Alonso joue de malchance

La F2012 de Fernando Alonso s'est montrée capricieuse ce vendredi à Monza.

Les temps sont durs pour Fernando Alonso, victime d'ennuis mécaniques lors des deux premières sessions libres du Grand Prix d'Italie, vendredi. Ces alertes font suite à son spectaculaire accrochage à Spa le week-end dernier où le leader du championnat du monde n'avait pu inscrire le moindre point.

La mauvaise passe. Alors que l’enchainement Spa-Monza pouvait lui permettre de conforter son leadership au championnat du monde, Fernando Alonso semble maudit, fui par la réussite dans ces deux dernières manches européennes de la saison. En Belgique le week-end passé, c’est un Romain Grosjean volant qui dès le premier virage a mis un terme à sa course, le privant de points sous le drapeau à damiers pour la première fois depuis 23 Grands Prix. Forcément revanchard en Italie cette semaine, l’Espagnol a de nouveau joué de malchance.

Crédité du quatrième chrono des premiers essais libres transalpins ce vendredi – un temps de 1’25"800, soit 378 millièmes de plus que Michael Schumacher sur Mercedes – le Taureau des Asturies a d’abord dû couper le moteur de sa Ferrari à cinq minutes du terme de la séance, rejoignant alors les stands à pied. Une précaution vaine puisque la Scuderia devait se résoudre dans la foulée à changer le V8 de sa F2012 pour un bloc flambant neuf – le sixième de l’année le concernant. D’autant plus préoccupant que l’intéressé n’a plus désormais que trois moteurs pour boucler sa saison, à huit Grands Prix de la fin du championnat.

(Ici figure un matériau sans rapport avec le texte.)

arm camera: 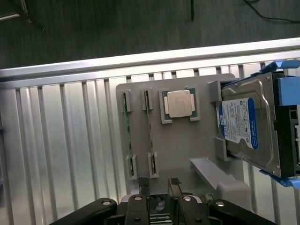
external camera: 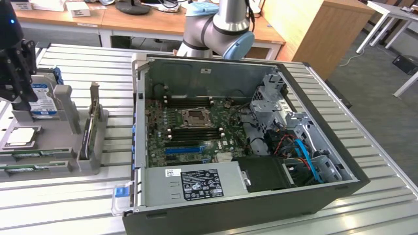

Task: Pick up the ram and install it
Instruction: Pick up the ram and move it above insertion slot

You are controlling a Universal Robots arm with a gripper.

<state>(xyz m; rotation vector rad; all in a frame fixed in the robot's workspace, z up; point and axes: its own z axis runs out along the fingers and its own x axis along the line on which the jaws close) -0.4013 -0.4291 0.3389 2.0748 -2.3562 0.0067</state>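
Observation:
Two ram sticks stand on edge in a grey holder point(arm camera: 187, 145). One ram stick point(arm camera: 150, 136) lies nearer my fingers, and the other ram stick point(arm camera: 127, 140) runs parallel beside it. In the exterior view the same ram sticks point(external camera: 29, 156) show as thin green strips at the holder's near left. My gripper point(arm camera: 159, 187) hovers above the holder's edge, open, with nothing between its black fingertips point(arm camera: 145, 188). In the exterior view the gripper point(external camera: 16, 93) hangs over the far left of the holder. The motherboard point(external camera: 189, 132) lies in the open computer case with black memory slots point(external camera: 196, 101) beside the processor socket.
A processor chip point(arm camera: 179, 104) and a blue-labelled hard drive point(arm camera: 239, 122) also sit in the holder. The open computer case point(external camera: 248, 196) fills the slatted metal table's middle, with its power supply point(external camera: 196, 183) at the front. The arm's base point(external camera: 222, 34) stands behind the case.

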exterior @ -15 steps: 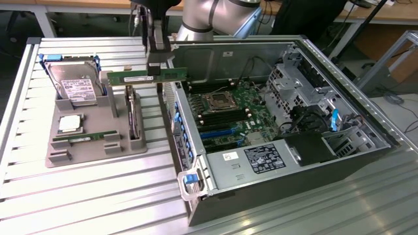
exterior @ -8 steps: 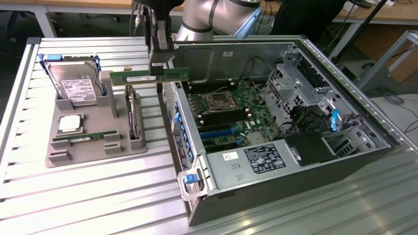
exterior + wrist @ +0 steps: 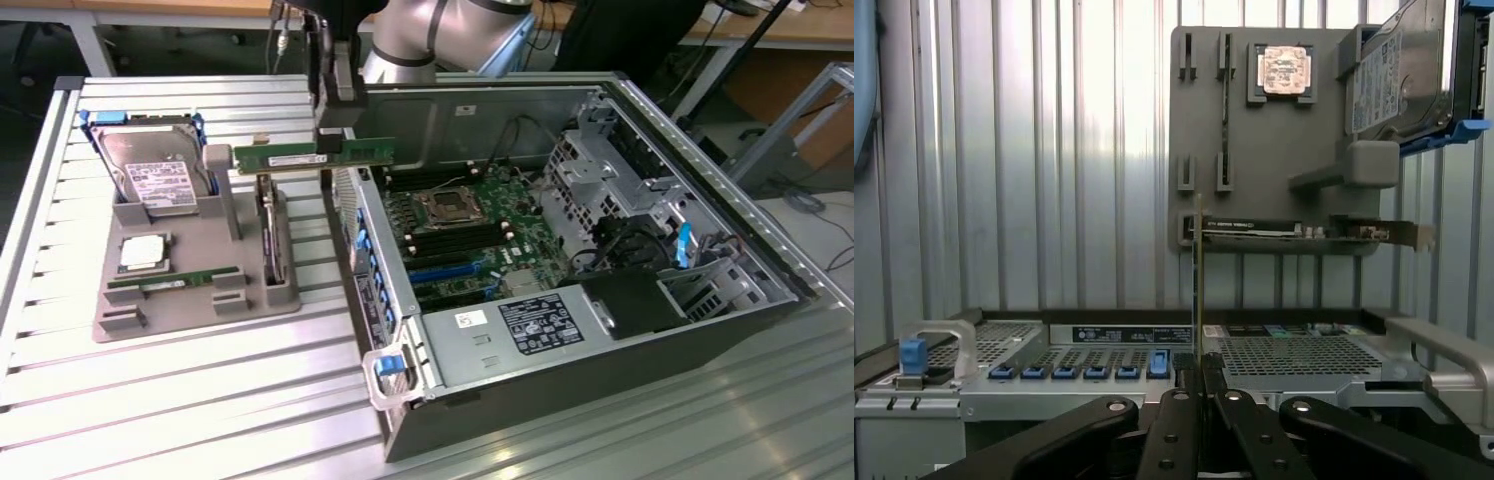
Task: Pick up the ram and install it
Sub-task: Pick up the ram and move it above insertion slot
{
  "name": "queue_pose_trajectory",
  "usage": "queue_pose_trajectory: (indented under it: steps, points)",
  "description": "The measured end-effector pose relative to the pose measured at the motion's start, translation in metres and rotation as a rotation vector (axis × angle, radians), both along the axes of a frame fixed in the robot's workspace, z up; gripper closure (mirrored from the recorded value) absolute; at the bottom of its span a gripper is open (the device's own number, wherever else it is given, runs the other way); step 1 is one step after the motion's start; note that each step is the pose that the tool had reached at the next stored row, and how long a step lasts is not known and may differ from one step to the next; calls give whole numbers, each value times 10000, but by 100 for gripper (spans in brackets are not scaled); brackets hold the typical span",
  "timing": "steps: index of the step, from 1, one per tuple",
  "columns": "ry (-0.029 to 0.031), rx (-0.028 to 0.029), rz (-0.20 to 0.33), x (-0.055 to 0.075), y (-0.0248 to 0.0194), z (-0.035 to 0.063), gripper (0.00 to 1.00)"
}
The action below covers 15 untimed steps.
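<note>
We see the black two-fingered gripper [image 3: 332, 135] in the upper centre-left of the exterior frame. Its jaws are closed almost fully on the top edge of the ram [image 3: 316, 155], a long thin green circuit-board stick with a white label. The ram hangs in the air, lengthwise level and standing on edge. It touches nothing but the fingers.

It sits above the gap between the grey moulded tray [image 3: 200, 305] at the frame's left and the open dark metal computer case [image 3: 601, 400] at the centre and right.

In the tray lie a boxy silver hard drive with blue rails [image 3: 154, 175], a square silver processor chip [image 3: 144, 250] and a second green stick [image 3: 174, 281] seated in a slot. The green motherboard [image 3: 467, 235] lies inside the case.

Everything rests on a ribbed aluminium table [image 3: 200, 400].

From the wrist we see the ram [image 3: 1199, 280] edge-on, a thin line clamped in the gripper [image 3: 1200, 385].
</note>
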<state>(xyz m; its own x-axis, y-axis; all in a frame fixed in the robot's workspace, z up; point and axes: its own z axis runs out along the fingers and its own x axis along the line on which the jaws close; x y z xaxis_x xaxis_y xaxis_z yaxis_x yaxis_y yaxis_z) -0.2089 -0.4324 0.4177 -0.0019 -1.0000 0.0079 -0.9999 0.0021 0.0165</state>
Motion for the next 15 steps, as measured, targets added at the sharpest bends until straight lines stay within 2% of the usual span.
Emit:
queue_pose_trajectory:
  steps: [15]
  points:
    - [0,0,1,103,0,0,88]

Une pénalité sur la grille ?

Reparti tambour battant dans l’après-midi, Fernando Alonso devait couper court à nouveau à ses essais lors de la seconde session du jour. Cette fois flanqué du troisième temps, en 1’25"348, à moins de six centièmes du chrono référence de la McLaren de Lewis Hamilton, l’ancien double champion du monde rentrait aux stands aux deux tiers de la séance, victime alors d’une boite de vitesses capricieuse. Dans l’incapacité de passer le troisième rapport, l’Ibère n’insistait pas et rejoignait les paddocks en douceur. Avec une véritable épée de Damoclès au-dessus du casque: une pénalité de cinq places sur la grille de départ en cas de changement de boite ce week-end.

"Je pense que ce ne sera pas facile, prédisait-il ces jours-ci à l’évocation de Monza. Nous n’avons pas été au rendez-vous en termes de performances ces deux dernières courses, avec près de huit dixièmes de retard sur la pole position. Et je pense qu’en cinq jours, il ne se sera rien passé d’extraordinaire chez nous… Espérons néanmoins que nous aurons notre chance pour le podium !" Fernando Alonso ne croyait pas si bien dire. Ce Grand Prix d’Italie, qui en 2010 vit l’Espagnol s’imposer sur Ferrari pour la plus grande joie des tifosi, ne s’annonce pas sous les meilleurs auspices pour la Scuderia.